Fellow Student Norman Chandler, scion of the family that owned the Los Angeles Times, left college after Christmas in his senior year so that he could get started working on the paper and marry Dorothy. She quit at the end of her junior year without a qualm.

Not for Me. They had been married ten years and had two children, Camilla, 7, and Otis, 5, when Buff, as she had come to be called, became so depressed by what seemed to be the continued reluctance of the Chandler family to accept her that she took up residence for six months in a private psychiatric clinic in Pasadena run by Dr. Josephine Jackson, coming home for a visit about once a week. The therapy was an unqualified success. Says Buff: "I had begun to doubt myself, to feel that there was something wrong with me. Dr. Jackson helped me to see that Norman's family was not going to change or destroy me, nor was I going to change or destroy them."

With her new confidence, Buff found a new restlessness. Her children were more and more away at school. "I was not interested in the social life of Pasadena or in joining the bridge-playing. I knew it was not for me. I was still that little girl, believing when I woke up each day that life was running too fast."
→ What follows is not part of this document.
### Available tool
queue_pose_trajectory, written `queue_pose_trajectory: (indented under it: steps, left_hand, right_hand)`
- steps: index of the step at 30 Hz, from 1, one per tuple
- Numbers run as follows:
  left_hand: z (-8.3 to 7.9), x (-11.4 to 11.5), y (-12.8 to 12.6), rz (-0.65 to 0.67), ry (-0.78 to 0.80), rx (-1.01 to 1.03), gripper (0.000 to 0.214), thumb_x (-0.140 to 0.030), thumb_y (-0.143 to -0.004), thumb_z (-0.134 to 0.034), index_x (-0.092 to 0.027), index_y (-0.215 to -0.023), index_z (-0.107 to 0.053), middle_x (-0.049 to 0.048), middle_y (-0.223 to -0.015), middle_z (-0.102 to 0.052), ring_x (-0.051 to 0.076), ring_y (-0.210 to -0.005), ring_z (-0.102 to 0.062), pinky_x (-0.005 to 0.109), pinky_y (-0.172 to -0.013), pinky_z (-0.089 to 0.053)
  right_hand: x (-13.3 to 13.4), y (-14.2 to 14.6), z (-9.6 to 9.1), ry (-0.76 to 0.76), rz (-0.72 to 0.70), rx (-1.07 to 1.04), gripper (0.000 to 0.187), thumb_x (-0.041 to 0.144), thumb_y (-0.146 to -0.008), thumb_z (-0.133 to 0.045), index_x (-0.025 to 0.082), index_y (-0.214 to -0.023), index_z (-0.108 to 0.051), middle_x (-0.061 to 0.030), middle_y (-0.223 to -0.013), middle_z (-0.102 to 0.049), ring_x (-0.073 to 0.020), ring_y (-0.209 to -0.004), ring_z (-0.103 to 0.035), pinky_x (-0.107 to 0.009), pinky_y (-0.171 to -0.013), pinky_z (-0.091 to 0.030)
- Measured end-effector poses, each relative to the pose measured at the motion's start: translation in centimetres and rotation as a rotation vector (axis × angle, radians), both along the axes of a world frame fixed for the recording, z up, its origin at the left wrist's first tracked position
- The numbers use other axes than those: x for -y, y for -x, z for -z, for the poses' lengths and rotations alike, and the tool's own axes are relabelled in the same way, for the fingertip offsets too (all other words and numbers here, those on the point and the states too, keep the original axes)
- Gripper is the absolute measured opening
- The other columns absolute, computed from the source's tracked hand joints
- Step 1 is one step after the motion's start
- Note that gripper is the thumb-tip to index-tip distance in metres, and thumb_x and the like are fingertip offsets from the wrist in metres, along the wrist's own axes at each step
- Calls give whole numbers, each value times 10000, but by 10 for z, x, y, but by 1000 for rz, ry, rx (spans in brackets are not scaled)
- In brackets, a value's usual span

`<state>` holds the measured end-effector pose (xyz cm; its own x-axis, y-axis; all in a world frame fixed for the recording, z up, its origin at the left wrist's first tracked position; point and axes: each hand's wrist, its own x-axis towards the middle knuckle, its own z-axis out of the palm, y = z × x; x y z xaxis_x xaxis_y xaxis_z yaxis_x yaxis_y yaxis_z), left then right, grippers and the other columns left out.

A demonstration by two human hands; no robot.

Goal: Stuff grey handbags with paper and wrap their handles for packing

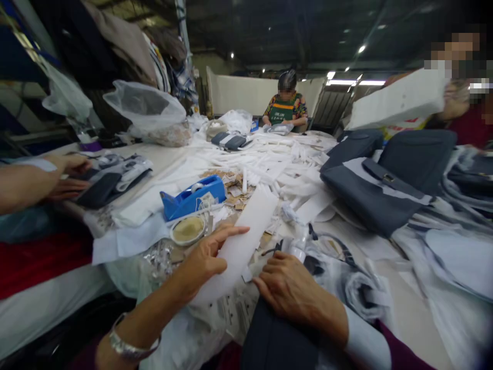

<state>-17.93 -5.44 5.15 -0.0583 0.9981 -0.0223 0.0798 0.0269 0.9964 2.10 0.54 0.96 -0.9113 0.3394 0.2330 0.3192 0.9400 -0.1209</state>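
My left hand [210, 259] lies over a long white foam strip [254, 216]. Its index finger is stretched along the strip and the thumb presses near it; the other fingers are mostly hidden. Below my right hand [295, 290] is a dark grey bag [277, 336], close to my body. The fingers of that hand are curled at the bag's upper end, with the thumb near a small white piece. A blue tape dispenser [192, 198] stands beyond my left hand, with a round roll of tape [187, 229] in front of it.
White strips [285, 159] are heaped across the table's middle, with brown tags [234, 192] beside them. Dark bags [377, 190] are piled at right. A co-worker's hands [71, 177] touch a dark item at left. Another person [285, 105] sits at the far end.
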Motion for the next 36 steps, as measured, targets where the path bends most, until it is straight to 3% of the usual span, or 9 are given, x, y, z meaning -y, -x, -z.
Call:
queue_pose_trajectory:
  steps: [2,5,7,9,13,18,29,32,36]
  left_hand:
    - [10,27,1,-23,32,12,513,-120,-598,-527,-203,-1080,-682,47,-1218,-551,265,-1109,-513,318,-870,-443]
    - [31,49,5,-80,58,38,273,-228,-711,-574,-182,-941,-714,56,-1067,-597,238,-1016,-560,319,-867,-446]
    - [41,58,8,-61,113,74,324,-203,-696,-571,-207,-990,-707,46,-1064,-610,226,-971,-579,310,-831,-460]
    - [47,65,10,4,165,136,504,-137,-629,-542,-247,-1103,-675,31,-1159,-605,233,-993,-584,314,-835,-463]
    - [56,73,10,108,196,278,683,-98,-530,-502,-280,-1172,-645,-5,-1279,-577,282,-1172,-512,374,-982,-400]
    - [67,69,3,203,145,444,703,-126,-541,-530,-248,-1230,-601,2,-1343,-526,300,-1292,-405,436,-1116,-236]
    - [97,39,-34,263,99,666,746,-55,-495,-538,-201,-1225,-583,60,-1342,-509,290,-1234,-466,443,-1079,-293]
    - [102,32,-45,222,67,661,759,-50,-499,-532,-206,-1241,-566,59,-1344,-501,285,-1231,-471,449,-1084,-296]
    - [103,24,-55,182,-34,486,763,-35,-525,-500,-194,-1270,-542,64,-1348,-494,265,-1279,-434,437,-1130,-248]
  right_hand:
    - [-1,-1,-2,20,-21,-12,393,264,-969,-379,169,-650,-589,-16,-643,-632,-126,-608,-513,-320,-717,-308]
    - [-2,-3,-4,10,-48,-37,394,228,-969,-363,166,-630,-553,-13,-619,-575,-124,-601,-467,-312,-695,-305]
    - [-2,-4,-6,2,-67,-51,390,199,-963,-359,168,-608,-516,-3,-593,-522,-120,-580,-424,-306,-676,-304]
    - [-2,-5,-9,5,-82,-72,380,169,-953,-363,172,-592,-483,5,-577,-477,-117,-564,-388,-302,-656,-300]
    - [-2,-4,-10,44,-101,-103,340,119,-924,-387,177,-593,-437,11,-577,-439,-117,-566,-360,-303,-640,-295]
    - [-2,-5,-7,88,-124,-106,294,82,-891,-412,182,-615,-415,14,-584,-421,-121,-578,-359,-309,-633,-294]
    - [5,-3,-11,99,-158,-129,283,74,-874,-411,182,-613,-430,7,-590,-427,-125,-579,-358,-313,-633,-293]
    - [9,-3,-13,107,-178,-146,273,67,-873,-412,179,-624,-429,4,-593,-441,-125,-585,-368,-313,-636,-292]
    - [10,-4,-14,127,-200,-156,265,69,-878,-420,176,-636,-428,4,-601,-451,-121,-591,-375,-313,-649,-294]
Unexpected Volunteer. So Buff went to work for Children's Hospital of Los Angeles. The hospital management thought they were getting another halfhearted volunteer, but they didn't know Buff. She zeroed in on personnel problems. "It seemed to me everybody was underpaid." Before the management knew what had hit them, Buff confronted them with proposals for more days off, longer vacations, higher wages.

Then war came, and Norman was called by the Government to other jobs. He asked Buff to take over some areas of the Times, and she moved into the Times building, setting up a tiny, 1½-room apartment on the top floor. Typically, Buff enrolled in a ones-year journalism course at the University of Southern California, held beer bull-sessions for the newspaper staff every night, and reorganized the women's page from a narrow provincial society report to a far-ranging survey of all the arts from decoration to ballet.

Zeal & Budgets. Buff Chandler's public career really began, though, when Actor Jean Hersholt, president of the Hollywood Bowl, was impressed by her zeal on the board of the Southern California Symphony Association and persuaded her to join the board of the debt-ridden Bowl.

Buff was all for culture, but she also had an executive's eye for the balance sheet. Her first vote as a board member was to close the Bowl down. The Bowl closed. But typically, Buff had something more in mind. She enlisted the help of Conductor Alfred Wallenstein and devised a scheme to persuade headline musicians to play with the symphony in the Bowl without fees. In two weeks there were enough pledges to make up a whole season. The Bowl reopened and wound up with a tiny profit.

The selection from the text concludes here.